The filing of a “taxpayer’s suit” mentioned in our 1998 opinion is authorized under the terms of Code of Civil Procedure section526a:

“An action to obtain a judgment, restraining and preventing any illegal expenditure of, waste of, or injury to, the estate, funds, or other property of a county, town, city or city and county of the state, may be maintained against any officer thereof, or any agent, or other person, acting in its behalf, either by a citizen resident therein, or by a corporation, who is assessed for and is liable to pay, or, within one year before the commencement of the action, has paid, a tax therein. . . .”

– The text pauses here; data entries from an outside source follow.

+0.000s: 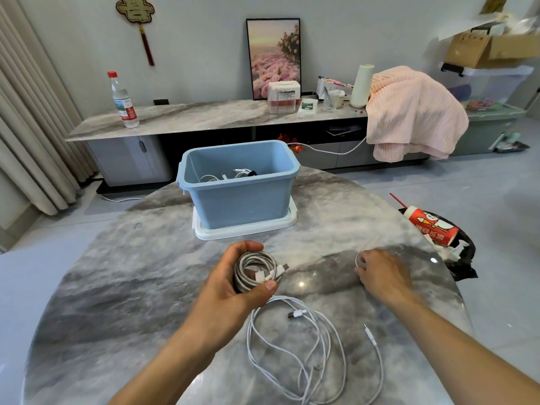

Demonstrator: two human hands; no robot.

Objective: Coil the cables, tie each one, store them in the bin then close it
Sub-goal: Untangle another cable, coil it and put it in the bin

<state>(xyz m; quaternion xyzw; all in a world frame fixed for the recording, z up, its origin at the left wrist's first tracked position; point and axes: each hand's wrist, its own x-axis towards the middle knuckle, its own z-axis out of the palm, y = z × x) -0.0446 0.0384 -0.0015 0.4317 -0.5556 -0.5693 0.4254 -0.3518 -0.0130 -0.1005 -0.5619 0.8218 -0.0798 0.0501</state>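
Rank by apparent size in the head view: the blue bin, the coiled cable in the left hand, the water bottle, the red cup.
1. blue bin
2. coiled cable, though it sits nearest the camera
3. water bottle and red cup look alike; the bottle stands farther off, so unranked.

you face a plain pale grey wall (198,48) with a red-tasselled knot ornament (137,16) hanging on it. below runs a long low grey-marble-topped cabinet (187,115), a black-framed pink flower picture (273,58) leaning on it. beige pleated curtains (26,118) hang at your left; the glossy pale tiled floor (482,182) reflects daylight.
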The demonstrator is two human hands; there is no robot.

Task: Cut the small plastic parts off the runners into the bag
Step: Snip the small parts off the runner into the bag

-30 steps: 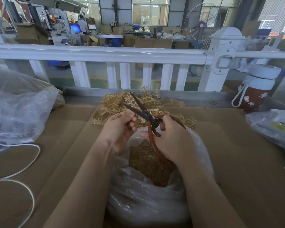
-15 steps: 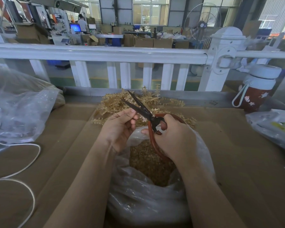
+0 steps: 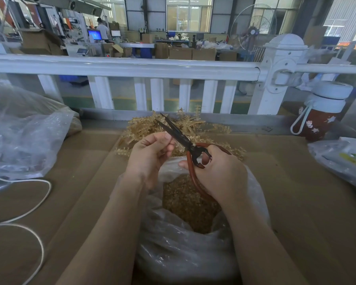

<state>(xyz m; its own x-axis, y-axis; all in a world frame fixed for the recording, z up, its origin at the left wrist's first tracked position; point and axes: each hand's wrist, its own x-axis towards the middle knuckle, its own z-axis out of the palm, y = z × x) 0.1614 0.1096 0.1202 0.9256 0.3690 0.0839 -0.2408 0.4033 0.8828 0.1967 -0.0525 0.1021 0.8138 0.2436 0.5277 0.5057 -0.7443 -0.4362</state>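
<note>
Sensibly, both hands work right over the open bag (image 3: 185, 251), so cut parts (image 3: 190, 204) should drop straight in. The right hand (image 3: 220, 173) grips the scissors (image 3: 183, 138) by their red loops, blades slightly parted toward eleven o'clock. The left hand (image 3: 150, 155) is curled, fingertips pinching something too small to tell beside the blades. Uncut runners (image 3: 142, 128) are heaped at twelve o'clock, within reach.
</note>
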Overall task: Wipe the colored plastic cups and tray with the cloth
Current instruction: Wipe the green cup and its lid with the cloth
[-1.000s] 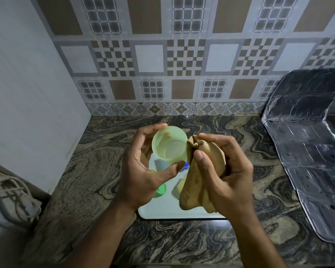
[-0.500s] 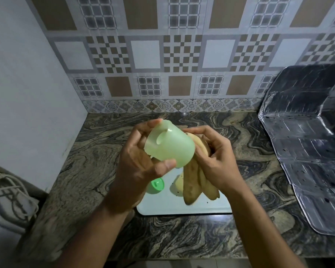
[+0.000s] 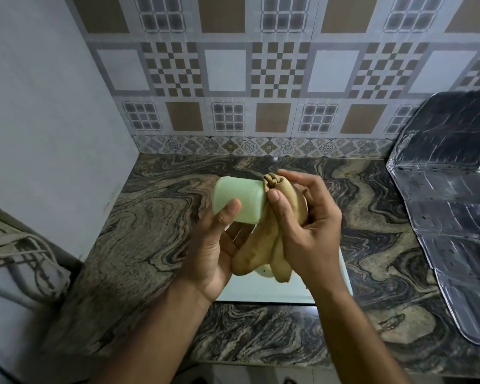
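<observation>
Hands meet above a marbled table (image 3: 139,245) as a person wipes a pale green cup (image 3: 239,202), held on its side with its base pointing left. The left hand (image 3: 214,256) grips the cup, thumb across the near wall and the other fingers out of sight behind it, apparently to steady it while the cloth works at the mouth. The right hand (image 3: 305,217) clenches a tan cloth (image 3: 263,245), its bunched top pressed at the cup's open end and its loose tail hanging down between the wrists. Below, a white tray (image 3: 283,292) sits on the table, largely covered by hands and cloth; whether other cups stand on it cannot be told, beyond a pale sliver under the cloth. How far the cloth reaches inside the cup is hidden.
</observation>
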`<state>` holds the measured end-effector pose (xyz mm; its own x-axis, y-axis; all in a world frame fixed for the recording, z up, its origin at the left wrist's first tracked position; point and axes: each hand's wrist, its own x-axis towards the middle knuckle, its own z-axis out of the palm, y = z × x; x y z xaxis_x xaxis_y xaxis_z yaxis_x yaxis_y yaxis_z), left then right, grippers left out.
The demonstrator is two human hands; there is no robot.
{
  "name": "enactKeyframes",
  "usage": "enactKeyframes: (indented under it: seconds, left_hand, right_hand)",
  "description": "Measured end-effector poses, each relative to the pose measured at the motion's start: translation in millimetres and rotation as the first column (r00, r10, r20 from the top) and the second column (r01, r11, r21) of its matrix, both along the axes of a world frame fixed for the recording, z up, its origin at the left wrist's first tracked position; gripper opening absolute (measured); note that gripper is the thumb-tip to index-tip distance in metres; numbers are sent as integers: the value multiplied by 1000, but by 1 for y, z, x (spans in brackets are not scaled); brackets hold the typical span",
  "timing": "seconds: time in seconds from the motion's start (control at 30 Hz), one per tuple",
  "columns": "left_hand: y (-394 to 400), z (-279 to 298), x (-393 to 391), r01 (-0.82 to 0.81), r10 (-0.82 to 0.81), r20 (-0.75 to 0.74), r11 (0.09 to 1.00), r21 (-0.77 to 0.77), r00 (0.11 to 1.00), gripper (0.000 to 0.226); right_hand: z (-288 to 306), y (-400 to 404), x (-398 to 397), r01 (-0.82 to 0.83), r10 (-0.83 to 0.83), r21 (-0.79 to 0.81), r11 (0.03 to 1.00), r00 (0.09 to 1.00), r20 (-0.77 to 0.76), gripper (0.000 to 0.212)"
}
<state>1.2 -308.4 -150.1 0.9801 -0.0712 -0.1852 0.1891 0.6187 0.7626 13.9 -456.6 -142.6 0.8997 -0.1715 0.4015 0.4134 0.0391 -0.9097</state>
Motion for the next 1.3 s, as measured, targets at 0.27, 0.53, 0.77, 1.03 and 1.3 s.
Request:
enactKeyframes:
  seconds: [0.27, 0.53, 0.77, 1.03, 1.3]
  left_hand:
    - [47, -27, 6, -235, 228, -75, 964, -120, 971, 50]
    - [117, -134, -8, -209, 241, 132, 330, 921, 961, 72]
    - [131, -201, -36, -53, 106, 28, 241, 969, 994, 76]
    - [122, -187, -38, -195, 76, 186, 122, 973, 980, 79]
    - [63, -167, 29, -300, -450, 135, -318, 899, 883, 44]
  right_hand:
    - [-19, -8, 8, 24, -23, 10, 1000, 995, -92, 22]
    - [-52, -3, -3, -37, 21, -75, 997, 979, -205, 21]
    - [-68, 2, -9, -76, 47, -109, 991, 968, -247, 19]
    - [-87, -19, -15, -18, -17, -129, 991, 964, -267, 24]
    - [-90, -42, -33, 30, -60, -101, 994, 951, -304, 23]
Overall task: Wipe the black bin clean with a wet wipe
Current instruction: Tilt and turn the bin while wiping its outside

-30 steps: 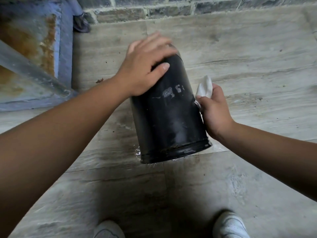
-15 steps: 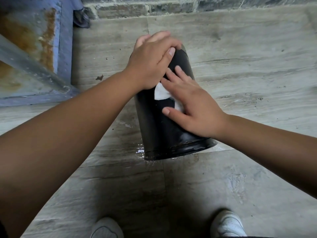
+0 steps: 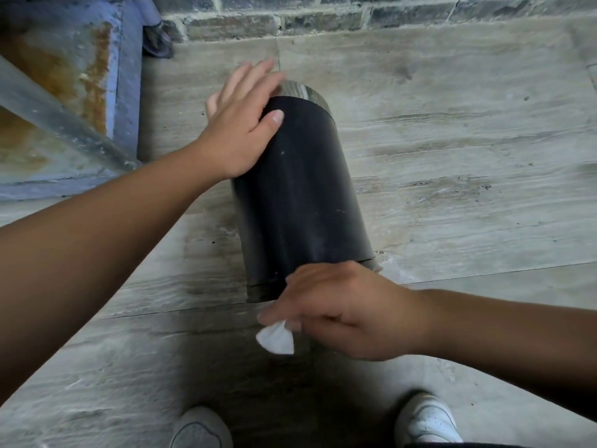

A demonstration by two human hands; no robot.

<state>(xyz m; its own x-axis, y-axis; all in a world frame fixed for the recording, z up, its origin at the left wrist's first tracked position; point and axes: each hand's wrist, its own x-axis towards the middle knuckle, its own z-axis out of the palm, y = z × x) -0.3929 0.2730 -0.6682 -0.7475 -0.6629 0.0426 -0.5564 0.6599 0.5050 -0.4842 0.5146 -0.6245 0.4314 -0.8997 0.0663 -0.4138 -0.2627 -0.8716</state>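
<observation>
Matt blk plastic bin [image 3: 300, 195]

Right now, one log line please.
left hand: steadying black bin | right hand: holding wet wipe near rim | floor

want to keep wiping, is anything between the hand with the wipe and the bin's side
Nothing visible. The right hand pinches the wet wipe at the black bin's near end; its side is bare. The left hand rests on the far end.
</observation>
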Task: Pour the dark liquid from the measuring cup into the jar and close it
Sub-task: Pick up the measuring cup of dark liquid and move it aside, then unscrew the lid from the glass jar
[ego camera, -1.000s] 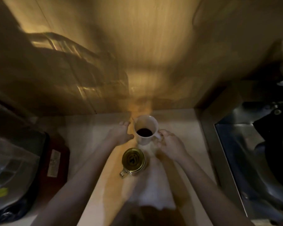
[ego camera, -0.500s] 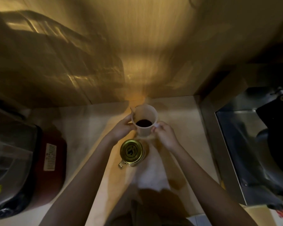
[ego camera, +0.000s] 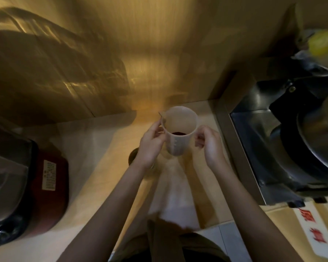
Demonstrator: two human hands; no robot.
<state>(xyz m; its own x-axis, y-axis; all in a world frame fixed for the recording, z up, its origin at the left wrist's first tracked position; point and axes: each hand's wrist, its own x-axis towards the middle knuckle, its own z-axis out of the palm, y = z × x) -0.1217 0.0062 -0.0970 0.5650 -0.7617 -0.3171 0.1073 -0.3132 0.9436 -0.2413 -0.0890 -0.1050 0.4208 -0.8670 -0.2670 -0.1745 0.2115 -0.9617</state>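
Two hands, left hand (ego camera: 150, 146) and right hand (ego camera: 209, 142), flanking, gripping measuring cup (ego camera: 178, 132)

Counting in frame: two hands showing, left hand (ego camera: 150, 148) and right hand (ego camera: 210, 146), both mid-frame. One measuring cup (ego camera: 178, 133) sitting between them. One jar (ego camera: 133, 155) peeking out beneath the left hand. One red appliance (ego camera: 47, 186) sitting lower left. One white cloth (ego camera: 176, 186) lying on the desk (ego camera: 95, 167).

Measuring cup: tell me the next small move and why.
Probably free the left hand and open the jar under it. The translucent plastic measuring cup is lifted upright in both hands, dark liquid inside; the right hand holds its handle.
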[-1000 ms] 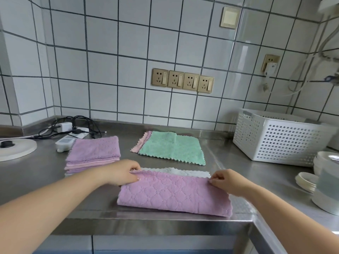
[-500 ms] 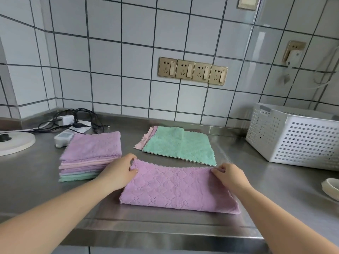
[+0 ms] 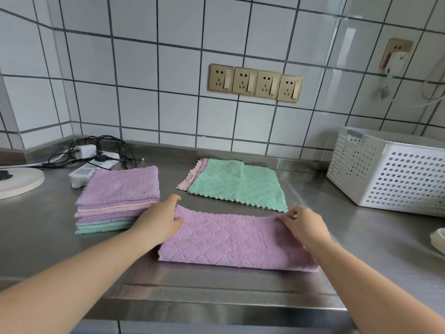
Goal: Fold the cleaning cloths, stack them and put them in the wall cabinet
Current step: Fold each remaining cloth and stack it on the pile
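A purple quilted cloth lies folded in half on the steel counter near its front edge. My left hand pinches its far left corner. At the far right corner, my right hand pinches the cloth's edge. Left of the cloth stands a stack of folded cloths, purple on top, pink and green below. Behind the purple cloth a green cloth lies flat over a pink cloth whose edge shows at the left.
A white perforated basket stands at the right against the tiled wall. A power strip with black cables and a white round base sit at the back left. A white dish rim shows at the right edge.
The fold of the purple cloth has closed: the white inner edge seen a second ago is covered. Both hands stay at the far corners. The camera has moved closer and tilted up.
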Available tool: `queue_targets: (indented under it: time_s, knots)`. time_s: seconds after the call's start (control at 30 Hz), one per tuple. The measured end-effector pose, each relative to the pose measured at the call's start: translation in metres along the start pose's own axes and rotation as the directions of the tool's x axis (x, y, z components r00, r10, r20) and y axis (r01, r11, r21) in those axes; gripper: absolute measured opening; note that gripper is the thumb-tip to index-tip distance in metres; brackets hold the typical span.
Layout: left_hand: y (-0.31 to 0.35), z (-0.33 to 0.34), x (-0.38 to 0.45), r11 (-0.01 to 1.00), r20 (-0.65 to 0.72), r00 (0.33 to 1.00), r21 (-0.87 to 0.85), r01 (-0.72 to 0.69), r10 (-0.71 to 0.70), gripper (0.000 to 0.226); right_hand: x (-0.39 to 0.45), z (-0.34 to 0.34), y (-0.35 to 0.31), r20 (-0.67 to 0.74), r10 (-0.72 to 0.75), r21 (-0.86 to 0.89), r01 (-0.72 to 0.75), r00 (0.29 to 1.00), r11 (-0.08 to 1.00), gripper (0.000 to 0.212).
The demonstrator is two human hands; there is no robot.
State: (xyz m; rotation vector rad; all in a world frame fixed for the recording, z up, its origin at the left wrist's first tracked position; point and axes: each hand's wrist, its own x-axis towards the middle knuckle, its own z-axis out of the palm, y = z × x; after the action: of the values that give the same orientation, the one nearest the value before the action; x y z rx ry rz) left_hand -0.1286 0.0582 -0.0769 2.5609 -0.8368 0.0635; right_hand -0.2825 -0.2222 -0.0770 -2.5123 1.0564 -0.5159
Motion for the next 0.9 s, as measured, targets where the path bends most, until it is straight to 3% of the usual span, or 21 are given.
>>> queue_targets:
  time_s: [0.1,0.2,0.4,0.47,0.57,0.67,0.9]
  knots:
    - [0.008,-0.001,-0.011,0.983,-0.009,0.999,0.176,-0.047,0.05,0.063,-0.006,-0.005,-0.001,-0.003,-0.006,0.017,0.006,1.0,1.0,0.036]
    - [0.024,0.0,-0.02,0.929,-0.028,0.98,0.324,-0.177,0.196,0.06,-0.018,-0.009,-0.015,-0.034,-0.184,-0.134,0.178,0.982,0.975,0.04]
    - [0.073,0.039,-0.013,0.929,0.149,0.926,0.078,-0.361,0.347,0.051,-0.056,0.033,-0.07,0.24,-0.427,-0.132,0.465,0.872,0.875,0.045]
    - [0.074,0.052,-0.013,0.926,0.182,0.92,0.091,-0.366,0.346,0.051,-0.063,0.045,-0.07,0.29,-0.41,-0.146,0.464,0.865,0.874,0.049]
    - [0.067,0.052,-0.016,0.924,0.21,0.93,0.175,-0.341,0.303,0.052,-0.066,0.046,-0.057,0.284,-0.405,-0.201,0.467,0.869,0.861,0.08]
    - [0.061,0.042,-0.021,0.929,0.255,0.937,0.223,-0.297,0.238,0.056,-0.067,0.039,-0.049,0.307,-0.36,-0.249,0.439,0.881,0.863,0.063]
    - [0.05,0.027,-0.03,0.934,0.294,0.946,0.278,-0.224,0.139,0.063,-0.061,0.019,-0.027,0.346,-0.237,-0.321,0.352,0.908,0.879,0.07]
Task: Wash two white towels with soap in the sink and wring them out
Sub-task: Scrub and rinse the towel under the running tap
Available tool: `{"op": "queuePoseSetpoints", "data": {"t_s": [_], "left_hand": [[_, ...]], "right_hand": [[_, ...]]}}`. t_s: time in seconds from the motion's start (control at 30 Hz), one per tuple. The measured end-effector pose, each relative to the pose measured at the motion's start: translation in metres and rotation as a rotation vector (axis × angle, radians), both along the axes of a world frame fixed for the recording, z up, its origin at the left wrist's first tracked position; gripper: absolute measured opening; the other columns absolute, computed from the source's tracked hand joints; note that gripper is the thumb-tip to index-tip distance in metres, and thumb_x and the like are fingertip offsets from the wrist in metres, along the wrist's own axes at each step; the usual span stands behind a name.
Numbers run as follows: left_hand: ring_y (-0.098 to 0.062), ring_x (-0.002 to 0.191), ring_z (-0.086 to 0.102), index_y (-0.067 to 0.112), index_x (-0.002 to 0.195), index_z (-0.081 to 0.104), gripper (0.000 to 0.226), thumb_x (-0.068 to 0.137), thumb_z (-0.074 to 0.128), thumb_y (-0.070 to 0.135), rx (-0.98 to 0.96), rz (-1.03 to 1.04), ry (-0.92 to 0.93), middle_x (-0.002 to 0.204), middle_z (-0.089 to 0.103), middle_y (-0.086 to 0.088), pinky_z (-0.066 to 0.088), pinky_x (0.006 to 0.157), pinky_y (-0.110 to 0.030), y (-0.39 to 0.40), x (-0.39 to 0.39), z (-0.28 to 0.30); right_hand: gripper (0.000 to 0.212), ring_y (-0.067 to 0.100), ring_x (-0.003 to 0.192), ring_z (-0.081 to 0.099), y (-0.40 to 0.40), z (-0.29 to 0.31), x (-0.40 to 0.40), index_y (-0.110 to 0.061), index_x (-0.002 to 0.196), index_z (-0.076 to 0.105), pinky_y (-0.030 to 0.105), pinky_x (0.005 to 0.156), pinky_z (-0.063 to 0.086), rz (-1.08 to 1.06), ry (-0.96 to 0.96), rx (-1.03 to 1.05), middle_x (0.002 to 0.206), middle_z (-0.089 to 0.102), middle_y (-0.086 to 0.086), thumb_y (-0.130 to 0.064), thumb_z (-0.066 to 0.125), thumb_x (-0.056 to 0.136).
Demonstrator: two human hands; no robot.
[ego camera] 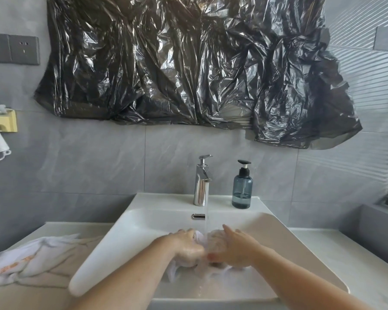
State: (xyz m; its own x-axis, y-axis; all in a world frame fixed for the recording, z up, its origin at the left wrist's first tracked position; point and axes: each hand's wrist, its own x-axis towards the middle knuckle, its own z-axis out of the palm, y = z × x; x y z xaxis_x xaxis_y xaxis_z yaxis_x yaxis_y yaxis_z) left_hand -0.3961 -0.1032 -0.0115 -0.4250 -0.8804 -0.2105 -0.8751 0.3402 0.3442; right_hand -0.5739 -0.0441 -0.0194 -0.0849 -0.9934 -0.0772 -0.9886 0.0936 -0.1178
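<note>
White towels number two: both hands (189, 247) (231, 249) grip one (201, 239), one (31, 256) lies aside.

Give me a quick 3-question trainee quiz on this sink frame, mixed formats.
1. True or false: water is running from the faucet onto the towel held in the sink.
2. Multiple choice: where is the second towel? A) in the basin B) on the counter to the person's left C) hanging on the wall
3. Fill in: the soap dispenser stands on the sink ledge to the ____ of the faucet.

Key:
1. True; the left hand and right hand both grip the towel under the stream.
2. B
3. right
</note>
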Motion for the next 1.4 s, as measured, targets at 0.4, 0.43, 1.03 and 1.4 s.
{"op": "queuePoseSetpoints", "data": {"t_s": [0.4, 0.43, 1.03, 1.4], "left_hand": [[-0.026, 0.065, 0.056, 0.022, 0.066, 0.063, 0.025, 0.067, 0.057, 0.047, 0.312, 0.284, 1.171, 0.071, 0.063, -0.009, 0.04, 0.063, -0.031, -0.014, -0.015, 0.018], [-0.026, 0.063, 0.055, 0.023, 0.064, 0.063, 0.028, 0.065, 0.055, 0.05, 0.371, 0.303, 1.193, 0.07, 0.062, -0.009, 0.04, 0.06, -0.031, -0.011, -0.017, 0.017], [-0.023, 0.08, 0.073, 0.015, 0.084, 0.081, 0.046, 0.055, 0.064, 0.047, 0.152, 0.204, 1.096, 0.092, 0.08, -0.01, 0.061, 0.081, -0.048, -0.008, -0.023, 0.021], [-0.019, 0.09, 0.073, 0.028, 0.076, 0.076, 0.036, 0.074, 0.052, 0.055, 0.012, 0.154, 1.122, 0.096, 0.08, -0.002, 0.06, 0.091, -0.043, 0.001, -0.021, 0.019]], "right_hand": [[0.026, 0.025, 0.094, 0.067, 0.005, 0.033, 0.031, -0.022, 0.109, 0.049, 0.033, 0.069, 0.054, -0.307, -0.944, -0.431, 0.106, 0.068, 0.007, -0.046, 0.041, 0.104], [0.028, 0.024, 0.094, 0.067, 0.01, 0.036, 0.042, -0.023, 0.109, 0.048, 0.034, 0.071, 0.055, -0.289, -0.96, -0.444, 0.105, 0.068, 0.005, -0.049, 0.042, 0.103], [0.021, 0.03, 0.091, 0.064, 0.006, 0.042, 0.062, -0.019, 0.103, 0.045, 0.041, 0.083, 0.052, -0.287, -0.798, -0.55, 0.097, 0.066, 0.006, -0.038, 0.038, 0.106], [0.014, 0.032, 0.092, 0.063, 0.01, 0.041, 0.059, -0.015, 0.103, 0.044, 0.04, 0.083, 0.052, -0.278, -0.84, -0.532, 0.095, 0.064, 0.007, -0.027, 0.039, 0.105]]}}
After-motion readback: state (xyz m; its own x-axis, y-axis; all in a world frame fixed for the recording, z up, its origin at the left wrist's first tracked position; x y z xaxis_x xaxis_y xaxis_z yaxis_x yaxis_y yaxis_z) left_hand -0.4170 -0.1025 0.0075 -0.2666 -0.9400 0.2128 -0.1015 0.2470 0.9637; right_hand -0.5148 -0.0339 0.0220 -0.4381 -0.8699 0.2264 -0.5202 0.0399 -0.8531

In TRIM, Inc. v. County of Monterey (1978) 86 Cal.App.3d 539, 542, the Court of Appeal noted:

“Taxpayers clearly have standing to challenge illegal expenditures of funds by county officials under section 526a [citation], and may also sue to enjoin wasteful expenditures [citation].”

“Waste,” as that term is used in Code of Civil Procedure section526a, has been defined as a “useless expenditure of funds” (Harnett v. County of Sacramento (1925) 195 Cal. 676, 683) and an expenditure of funds that “provides no public benefits” (Sundance v. Municipal Court (1986) 42 Cal.3d 1101, 1139). In Sundance, the Supreme Court endorsed the following concept of “waste” described by the Court of Appeal in City of Ceres v. City of Modesto (1969) 274 Cal.App.2d 545,555:

“. . . `[T]he term “waste” as used in section 526a means something more than an alleged mistake by public officials in matters involving the exercise of judgment or wide discretion. To hold otherwise would invite constant harassment of city and county officers by disgruntled citizens and could seriously hamper our representative form of government at the local level. Thus, the courts should not take judicial cognizance of disputes which are primarily political in nature, nor should they attempt to enjoin every expenditure which does not meet with a taxpayer’s approval. On the other hand, a court must not close its eyes to wasteful, improvident and completely unnecessary public spending merely because it is done in the exercise of a lawful power.'” (Id. at pp. 1138-1139.)

Accordingly, we conclude that a civil action for reimbursement may be brought by affected individuals or organizations, taxpayers, or the Attorney General against those members of the governing board who received unauthorized cash payments in lieu of health insurance benefits.